Work out how many lines in the entries below include the word "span". Give nothing but the number.

---------------

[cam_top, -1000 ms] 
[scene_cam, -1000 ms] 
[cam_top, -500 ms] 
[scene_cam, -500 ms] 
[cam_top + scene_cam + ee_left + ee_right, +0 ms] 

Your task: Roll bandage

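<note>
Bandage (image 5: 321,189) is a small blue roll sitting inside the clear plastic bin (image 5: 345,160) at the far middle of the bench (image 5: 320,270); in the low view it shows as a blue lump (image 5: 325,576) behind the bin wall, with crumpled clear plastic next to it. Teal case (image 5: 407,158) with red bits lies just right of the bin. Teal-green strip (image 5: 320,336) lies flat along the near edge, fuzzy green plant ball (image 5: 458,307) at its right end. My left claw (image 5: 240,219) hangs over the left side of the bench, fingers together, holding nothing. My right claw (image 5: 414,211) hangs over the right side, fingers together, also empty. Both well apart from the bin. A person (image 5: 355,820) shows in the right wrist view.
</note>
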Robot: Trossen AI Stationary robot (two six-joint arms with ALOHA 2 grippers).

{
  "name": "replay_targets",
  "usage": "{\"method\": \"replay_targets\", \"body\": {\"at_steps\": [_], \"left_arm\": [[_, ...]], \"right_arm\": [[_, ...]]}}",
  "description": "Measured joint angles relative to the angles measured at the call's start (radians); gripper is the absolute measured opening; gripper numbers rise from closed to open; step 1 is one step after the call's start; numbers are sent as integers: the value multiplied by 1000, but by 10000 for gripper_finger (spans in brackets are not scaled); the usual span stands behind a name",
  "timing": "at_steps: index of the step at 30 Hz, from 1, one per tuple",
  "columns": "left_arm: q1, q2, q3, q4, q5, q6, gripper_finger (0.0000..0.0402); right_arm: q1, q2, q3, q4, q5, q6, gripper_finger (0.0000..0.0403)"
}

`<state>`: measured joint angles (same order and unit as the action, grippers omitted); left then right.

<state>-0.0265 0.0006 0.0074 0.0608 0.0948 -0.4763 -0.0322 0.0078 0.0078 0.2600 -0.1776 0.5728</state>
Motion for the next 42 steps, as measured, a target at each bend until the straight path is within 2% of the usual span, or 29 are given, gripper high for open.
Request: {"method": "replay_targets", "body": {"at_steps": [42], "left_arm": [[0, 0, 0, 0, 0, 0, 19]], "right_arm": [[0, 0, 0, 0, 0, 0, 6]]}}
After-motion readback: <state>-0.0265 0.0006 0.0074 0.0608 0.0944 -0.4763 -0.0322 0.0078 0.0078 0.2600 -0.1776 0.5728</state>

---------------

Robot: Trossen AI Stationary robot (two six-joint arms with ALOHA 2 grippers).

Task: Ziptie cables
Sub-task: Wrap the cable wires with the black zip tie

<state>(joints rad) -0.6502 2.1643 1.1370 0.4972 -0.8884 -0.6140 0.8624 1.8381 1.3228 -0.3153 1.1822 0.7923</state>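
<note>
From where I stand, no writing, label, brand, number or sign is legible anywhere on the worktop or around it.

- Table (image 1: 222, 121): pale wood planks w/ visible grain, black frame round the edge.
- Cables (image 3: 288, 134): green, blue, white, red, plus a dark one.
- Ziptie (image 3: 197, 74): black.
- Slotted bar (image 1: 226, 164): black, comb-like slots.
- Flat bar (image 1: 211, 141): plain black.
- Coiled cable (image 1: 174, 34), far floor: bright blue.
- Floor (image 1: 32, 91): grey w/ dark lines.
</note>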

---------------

**EXERCISE RESPONSE:** 2